— EXERCISE INSTRUCTIONS —
The line containing "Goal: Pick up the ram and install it" marks the end: write out exactly every line from the first line of the data below through that line, and only those.

______________________________

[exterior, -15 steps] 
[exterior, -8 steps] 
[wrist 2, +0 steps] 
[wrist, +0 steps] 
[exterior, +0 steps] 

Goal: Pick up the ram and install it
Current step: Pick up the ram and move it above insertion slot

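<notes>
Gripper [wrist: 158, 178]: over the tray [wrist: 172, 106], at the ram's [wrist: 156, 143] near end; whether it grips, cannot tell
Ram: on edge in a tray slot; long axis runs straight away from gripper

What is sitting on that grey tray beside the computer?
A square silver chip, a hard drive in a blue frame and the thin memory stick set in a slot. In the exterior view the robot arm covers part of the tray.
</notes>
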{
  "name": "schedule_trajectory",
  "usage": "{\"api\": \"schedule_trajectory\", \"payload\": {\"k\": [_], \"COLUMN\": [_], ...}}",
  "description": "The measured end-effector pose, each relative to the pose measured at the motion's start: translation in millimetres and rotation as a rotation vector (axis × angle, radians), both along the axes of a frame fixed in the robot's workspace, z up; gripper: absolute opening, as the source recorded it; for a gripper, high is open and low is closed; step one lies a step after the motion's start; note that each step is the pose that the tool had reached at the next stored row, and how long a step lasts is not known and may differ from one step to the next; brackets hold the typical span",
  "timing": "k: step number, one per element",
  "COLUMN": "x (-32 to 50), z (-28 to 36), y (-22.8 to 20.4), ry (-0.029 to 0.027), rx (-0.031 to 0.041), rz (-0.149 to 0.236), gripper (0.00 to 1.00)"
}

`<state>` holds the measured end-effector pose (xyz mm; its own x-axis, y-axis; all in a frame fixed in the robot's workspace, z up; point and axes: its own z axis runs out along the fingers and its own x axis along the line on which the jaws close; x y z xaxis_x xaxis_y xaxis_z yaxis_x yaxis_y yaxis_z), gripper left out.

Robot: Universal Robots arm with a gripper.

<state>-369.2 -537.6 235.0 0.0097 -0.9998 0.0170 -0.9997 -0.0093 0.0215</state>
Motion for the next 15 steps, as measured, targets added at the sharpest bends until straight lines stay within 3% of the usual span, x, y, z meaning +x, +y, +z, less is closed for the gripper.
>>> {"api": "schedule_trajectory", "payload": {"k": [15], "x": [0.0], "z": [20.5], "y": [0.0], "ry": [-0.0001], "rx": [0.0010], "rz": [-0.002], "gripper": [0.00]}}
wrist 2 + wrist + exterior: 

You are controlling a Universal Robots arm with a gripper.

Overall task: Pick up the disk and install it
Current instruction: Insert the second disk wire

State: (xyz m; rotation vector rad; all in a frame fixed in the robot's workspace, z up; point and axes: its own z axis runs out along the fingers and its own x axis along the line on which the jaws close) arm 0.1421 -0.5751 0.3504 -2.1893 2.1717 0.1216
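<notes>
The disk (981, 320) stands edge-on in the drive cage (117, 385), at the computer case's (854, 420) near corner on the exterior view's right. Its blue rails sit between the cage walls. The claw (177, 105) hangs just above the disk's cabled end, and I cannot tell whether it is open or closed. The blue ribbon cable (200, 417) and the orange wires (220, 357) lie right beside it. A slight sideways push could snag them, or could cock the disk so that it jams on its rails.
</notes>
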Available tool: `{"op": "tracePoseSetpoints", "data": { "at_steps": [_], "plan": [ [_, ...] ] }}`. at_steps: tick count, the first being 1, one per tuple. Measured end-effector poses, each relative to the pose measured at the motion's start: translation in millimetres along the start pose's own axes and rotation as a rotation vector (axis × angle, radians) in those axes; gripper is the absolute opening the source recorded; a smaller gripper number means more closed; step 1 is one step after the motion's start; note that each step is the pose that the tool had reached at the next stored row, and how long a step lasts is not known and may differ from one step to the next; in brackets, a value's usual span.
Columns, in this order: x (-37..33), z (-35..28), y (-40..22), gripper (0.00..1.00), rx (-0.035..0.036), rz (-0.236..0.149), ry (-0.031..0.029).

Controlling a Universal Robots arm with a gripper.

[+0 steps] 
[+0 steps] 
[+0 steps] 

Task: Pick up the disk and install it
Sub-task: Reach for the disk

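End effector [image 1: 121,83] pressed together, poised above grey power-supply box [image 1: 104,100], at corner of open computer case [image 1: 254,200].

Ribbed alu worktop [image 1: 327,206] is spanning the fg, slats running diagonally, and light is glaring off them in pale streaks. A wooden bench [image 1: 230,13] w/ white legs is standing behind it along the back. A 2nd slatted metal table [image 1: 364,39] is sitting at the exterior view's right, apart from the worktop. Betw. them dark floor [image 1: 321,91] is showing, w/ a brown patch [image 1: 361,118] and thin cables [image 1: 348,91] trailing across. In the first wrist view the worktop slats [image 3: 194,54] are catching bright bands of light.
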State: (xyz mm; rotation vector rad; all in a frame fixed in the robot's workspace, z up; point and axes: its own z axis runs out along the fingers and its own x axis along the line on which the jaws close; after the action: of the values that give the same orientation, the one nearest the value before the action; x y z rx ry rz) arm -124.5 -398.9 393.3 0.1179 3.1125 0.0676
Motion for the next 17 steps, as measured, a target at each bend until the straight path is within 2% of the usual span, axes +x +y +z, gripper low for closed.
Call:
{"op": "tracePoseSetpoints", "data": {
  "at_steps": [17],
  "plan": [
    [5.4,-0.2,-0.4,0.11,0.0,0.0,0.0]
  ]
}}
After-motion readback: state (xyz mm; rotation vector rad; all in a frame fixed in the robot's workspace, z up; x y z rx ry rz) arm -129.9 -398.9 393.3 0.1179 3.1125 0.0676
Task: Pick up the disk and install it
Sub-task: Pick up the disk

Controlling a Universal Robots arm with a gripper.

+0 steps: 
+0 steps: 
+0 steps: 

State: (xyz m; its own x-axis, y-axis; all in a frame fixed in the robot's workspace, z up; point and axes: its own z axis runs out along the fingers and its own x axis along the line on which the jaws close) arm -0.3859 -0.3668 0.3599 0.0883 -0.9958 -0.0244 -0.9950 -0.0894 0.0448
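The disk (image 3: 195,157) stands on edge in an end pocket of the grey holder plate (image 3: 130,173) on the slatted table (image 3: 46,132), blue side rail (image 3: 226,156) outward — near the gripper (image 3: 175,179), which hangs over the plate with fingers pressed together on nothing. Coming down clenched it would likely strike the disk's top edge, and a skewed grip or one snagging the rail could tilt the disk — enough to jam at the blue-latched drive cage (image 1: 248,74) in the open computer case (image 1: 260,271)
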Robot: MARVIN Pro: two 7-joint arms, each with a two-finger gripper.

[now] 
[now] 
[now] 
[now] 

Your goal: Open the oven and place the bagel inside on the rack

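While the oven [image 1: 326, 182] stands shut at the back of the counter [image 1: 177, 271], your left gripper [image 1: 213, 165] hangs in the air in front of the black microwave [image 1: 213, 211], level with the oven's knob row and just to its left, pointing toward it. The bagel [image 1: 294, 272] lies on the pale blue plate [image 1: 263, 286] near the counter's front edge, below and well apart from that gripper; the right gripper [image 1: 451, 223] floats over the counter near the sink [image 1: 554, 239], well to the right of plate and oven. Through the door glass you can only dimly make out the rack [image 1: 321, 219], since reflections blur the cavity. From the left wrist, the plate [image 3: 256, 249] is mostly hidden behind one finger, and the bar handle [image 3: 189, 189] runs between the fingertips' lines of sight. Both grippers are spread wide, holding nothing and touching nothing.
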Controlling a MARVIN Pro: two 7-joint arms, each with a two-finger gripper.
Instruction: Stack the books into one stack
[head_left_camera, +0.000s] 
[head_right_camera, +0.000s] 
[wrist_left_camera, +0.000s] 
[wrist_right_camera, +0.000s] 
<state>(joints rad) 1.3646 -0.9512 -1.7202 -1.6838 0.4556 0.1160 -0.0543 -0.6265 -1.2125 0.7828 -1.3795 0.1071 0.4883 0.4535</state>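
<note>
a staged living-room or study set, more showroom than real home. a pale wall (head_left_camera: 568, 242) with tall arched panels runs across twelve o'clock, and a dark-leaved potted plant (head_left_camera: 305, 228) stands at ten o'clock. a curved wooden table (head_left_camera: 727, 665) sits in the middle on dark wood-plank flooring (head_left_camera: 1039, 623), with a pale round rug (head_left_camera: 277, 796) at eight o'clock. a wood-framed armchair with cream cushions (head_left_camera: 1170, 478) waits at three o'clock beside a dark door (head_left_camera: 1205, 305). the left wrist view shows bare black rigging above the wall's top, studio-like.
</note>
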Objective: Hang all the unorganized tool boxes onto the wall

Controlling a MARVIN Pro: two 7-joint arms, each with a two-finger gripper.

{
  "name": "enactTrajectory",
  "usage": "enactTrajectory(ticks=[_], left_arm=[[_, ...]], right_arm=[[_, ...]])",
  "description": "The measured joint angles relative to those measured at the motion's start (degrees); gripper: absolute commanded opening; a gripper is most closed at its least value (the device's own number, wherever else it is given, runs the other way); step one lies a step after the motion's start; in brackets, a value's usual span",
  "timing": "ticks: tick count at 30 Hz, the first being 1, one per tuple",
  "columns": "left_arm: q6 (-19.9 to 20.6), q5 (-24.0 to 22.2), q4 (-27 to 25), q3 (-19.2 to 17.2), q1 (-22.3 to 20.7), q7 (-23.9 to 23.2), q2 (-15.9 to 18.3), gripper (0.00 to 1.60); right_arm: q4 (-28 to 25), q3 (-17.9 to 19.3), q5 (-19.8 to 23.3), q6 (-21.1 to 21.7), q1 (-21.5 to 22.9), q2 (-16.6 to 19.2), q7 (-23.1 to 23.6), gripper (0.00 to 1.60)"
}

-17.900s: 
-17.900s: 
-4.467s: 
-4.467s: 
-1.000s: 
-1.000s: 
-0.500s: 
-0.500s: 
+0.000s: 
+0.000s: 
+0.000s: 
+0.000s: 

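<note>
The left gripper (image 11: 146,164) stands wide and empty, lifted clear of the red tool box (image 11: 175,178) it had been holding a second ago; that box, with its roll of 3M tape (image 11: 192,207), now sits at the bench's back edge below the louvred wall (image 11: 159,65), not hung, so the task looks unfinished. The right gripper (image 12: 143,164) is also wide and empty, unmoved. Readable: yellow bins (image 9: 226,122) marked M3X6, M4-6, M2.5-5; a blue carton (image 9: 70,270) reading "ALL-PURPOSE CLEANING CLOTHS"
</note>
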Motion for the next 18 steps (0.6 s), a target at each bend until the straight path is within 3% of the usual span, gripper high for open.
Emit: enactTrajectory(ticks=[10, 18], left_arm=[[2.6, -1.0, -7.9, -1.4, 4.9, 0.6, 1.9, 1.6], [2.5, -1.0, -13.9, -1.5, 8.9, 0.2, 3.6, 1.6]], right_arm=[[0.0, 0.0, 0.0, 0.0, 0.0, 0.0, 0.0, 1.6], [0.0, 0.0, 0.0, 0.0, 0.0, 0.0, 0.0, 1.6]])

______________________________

— RESULT FOR THIS TASK —
[exterior, -15 steps] 
[exterior, -8 steps] 
[wrist 2, +0 steps] 
[wrist, +0 steps] 
[exterior, +0 steps] 

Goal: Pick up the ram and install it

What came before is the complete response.